Key financial health indicators include a price-to-earnings (P/E) ratio of 18.41, a price-to-sales ratio of 2.37, and a current ratio of 1.69, reflecting its financial performance and liquidity.
Etsy (NYSE: ETSY) is a company that operates two-sided online marketplaces, connecting buyers and sellers around the world. On April 29, 2026, the e-commerce platform reported its financial results for the first quarter, which ended on March 31, 2026. These results provide insight into the company's recent financial performance against market expectations.
The company announced an earnings per share (EPS) of $0.60. This figure represents the company's profit allocated to each outstanding share of common stock.

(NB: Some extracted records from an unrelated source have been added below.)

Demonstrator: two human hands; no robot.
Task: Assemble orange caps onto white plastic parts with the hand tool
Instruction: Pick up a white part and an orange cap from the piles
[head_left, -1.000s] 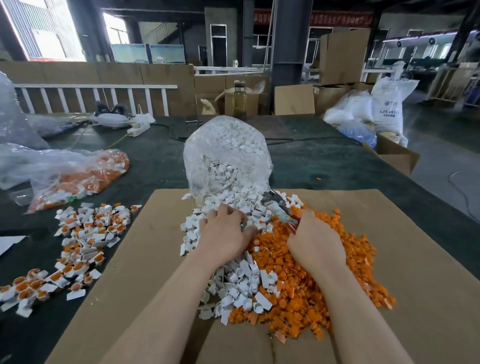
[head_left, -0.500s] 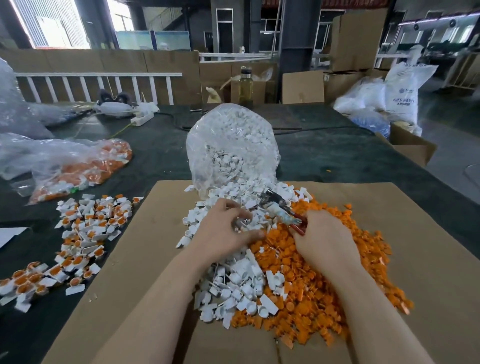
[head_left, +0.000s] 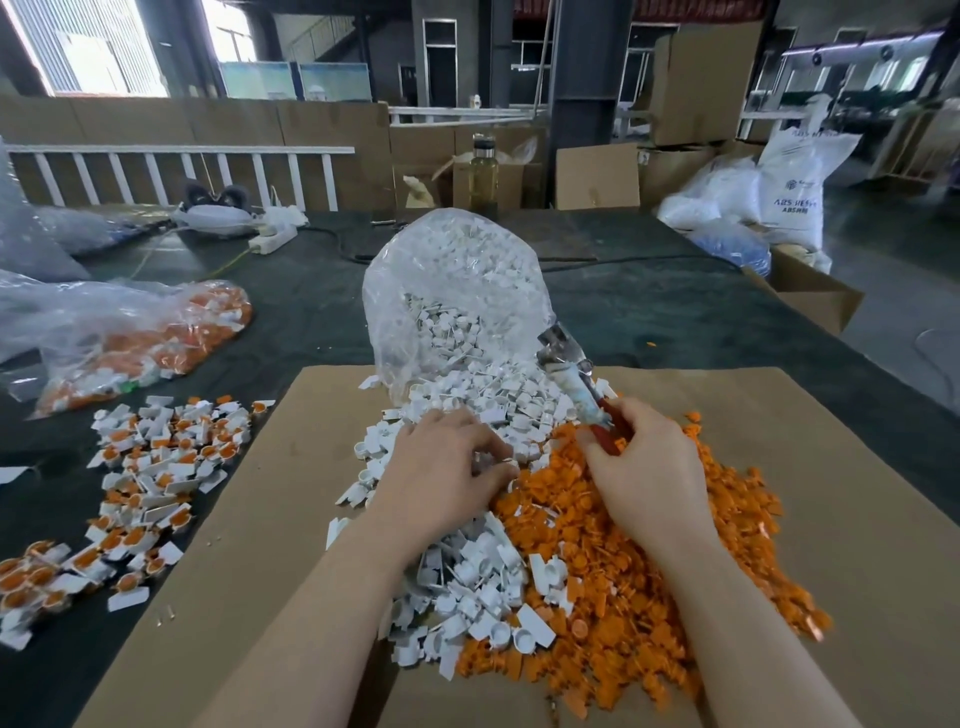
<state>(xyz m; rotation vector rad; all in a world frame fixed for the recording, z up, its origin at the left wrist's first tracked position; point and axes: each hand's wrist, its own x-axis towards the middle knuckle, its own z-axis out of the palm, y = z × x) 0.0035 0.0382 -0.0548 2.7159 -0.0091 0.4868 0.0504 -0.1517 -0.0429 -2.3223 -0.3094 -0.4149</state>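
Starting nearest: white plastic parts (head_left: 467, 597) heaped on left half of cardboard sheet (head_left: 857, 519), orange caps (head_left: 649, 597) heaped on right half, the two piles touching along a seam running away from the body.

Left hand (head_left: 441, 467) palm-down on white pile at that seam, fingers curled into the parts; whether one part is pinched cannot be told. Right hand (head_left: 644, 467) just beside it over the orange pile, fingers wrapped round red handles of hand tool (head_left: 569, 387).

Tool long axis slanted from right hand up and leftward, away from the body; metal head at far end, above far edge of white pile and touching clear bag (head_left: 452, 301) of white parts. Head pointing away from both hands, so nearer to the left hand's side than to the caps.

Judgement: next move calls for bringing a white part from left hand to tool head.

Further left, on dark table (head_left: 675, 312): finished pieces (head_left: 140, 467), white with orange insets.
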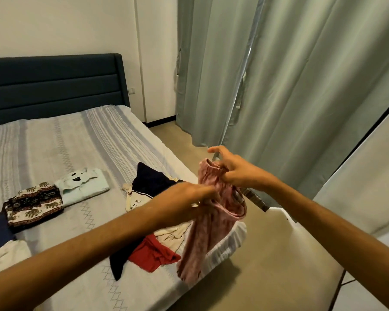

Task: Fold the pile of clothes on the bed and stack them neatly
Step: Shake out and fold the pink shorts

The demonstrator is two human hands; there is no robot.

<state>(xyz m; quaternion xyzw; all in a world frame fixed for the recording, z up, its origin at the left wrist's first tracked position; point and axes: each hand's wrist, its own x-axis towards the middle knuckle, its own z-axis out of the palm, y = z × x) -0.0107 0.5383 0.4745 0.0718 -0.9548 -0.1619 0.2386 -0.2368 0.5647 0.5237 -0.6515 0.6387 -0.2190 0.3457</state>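
Two folded garments lie on the striped bed [54, 140], well left of the unfolded pile [153, 221]: an elephant-print piece [34, 205] and, just right of it and touching, a pale mint shirt [82, 186]. Left of these, a dark blue item and a white one show at the frame edge; whether they are folded cannot be told. The pile, near the bed's right edge, holds navy, cream and red pieces, so most of the work seems to remain. Right of the pile, the left hand [193, 196] pinches a pink patterned garment [211, 221] and the right hand [231, 171] grips its elastic waistband, lifted above the bed. No containers are visible.
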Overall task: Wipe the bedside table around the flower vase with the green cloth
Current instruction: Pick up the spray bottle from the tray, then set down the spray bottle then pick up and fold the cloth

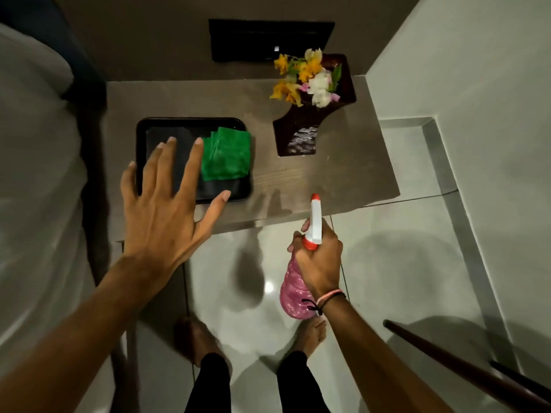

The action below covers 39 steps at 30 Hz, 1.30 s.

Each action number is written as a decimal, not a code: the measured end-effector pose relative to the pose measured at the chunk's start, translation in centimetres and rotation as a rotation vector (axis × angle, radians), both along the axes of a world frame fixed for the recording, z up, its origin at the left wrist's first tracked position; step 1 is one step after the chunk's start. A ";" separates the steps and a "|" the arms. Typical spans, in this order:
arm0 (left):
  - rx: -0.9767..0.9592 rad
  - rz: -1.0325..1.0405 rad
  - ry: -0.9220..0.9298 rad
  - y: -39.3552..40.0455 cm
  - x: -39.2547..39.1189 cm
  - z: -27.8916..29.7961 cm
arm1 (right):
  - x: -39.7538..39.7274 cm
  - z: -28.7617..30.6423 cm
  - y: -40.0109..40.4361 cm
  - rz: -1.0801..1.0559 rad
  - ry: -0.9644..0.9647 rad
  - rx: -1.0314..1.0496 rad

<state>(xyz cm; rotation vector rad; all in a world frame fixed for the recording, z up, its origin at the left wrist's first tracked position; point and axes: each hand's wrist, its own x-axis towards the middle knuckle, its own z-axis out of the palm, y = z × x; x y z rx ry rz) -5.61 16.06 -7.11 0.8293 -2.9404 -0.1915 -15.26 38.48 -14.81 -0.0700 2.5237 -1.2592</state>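
The left hand (162, 216) hovers spread wide, holding nothing, over a black tray (143, 162) on the table (298, 180); the folded green cloth (226, 156) lies just beyond its index fingertip. The right hand (320, 260) grips a pink spray bottle (293, 289), with the flower vase (301, 132) farther ahead.

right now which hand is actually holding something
The right hand, gripping the pink spray bottle. The left hand is empty, fingers spread above the black tray.
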 end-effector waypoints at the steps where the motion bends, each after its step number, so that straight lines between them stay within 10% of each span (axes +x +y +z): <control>1: 0.005 0.004 -0.011 0.3 0.0 0.1 | 0.0 0.0 0.2 0.021 0.004 -0.006; 20: -0.112 0.158 -0.029 -7.9 2.8 2.2 | -0.3 5.2 -14.0 0.407 0.152 -0.514; 28: -0.127 0.140 -0.054 -16.6 4.7 -0.8 | -1.9 2.6 -29.9 0.457 0.241 -0.482; 39: -0.001 0.227 -0.002 -17.8 5.7 -1.2 | -2.3 0.0 -30.3 0.647 0.133 -0.327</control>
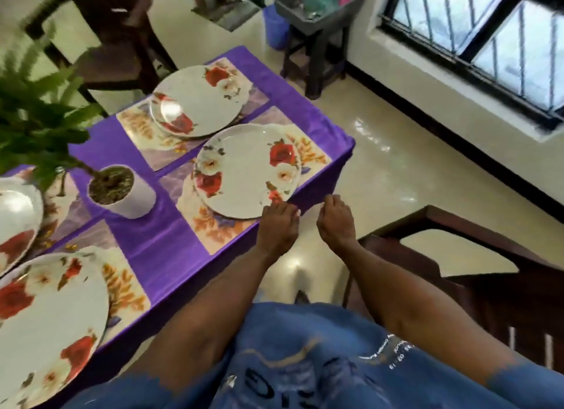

The result narrowly missed the analyst consensus estimate of $0.62, indicating slightly lower-than-expected profitability for the quarter.
In terms of revenue, Etsy posted $631.28 million, beating the estimated $621.44 million. As highlighted by Reuters, this strong revenue performance was supported by steady consumer demand. The company also saw growth in its gross merchandise sales, which is the total value of all goods sold through its platform.
The revenue beat was driven by an increase in active buyers joining the platform. In addition, existing shoppers were spending more money on each purchase. This combination of more customers and higher spending per customer helped the company exceed Wall Street's revenue expectations for the quarter.
A look at Etsy's financial health shows a price-to-earnings (P/E) ratio of 18.41 and a price-to-sales ratio of 2.37. The company also has a negative debt-to-equity ratio of -0.65, which can occur when a company's liabilities are greater than its shareholder equity. Its current ratio of 1.69 suggests it can cover its short-term debts, indicating sound liquidity for the online marketplace.